Chiefly of which is the tricky job of consistently identifying individuals between the clinics, hospitals, labs, and health insurance their records may show up at.
However, they still keep that information, because (1) there exists a need to consistently identify individuals between the clinics, health insurance, and hospitals they show up at, and (2) there is currently no way for an individual to link a specific piece of their identity to a specific health record.
The Story So Far
I’ve been tracking this space for half of the last decade now. The most convincing initial work around this was done during the “private blockchain” hype cycle.
If this is you right now, I don’t blame you. But this story is incomplete without it.
Every graphic on the Internet pitching “applications of blockchains” had “Healthcare” on it. So, I got curious.
One of my favorite healthcare projects to-date is MedRec, an initiative started at the MIT Media Lab. The project promises to grant patients agency over managing how their health data moves between institutions and addressed all the challenges of existing EMRs:
- It is designed for administrators to pay for stuff, not the patient nor the doctor.

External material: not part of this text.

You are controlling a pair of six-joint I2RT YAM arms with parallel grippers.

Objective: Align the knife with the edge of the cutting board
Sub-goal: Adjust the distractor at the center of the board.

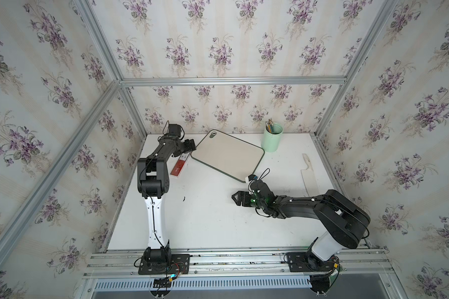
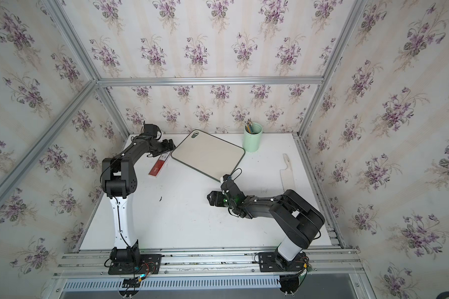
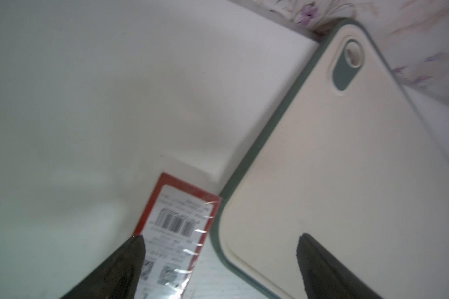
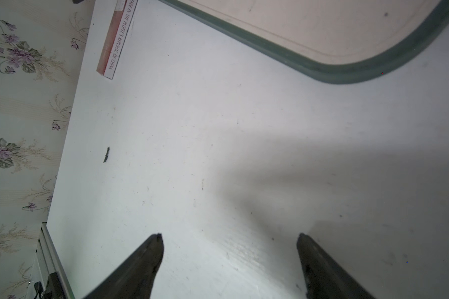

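Both spread, empty: left tool, right tool. Approach step: knife untouched, behind right tool. Next: reach back, grasp handle.

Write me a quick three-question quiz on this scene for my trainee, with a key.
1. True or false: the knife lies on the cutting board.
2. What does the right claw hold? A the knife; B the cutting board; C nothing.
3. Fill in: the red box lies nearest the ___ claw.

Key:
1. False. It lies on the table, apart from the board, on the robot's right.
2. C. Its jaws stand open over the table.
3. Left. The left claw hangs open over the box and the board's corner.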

- Number of data silos growing exponentially with the number of existing workflows between hospitals, clinics, labs, and insurance companies
- Current systems are built for fee-for-service environments and are unsuited for value-based care.
However, MedRec still has a flaw in the current design of its system. In order to verify the identity of its users, it requires them to surrender existing forms of ID like their social security number or bank account and map it to addresses on the blockchain.
I really wanted to build the future of decentralized, privacy respecting, and fully interoperable health records. Its vision is so grand it is hard to ignore. Imagine being able to contextualize your healthcare visits regardless of where you are at internationally. Last I’ve heard, there even exists laws that make it challenging to transfer health records between states. Imagine a world where people can reassuringly share their most private information about themselves for cancer research, without fear of exposing too much.
The section above is a short list of what is possible. However, decentralized identifiers (DID), as it turns out, is really tough to build. But that’s where my depth of knowledge ends. I wish to direct my efforts to realizing that. I’ve never worked on capacities beyond client-facing applications before, so working on DID, I think, should be interesting.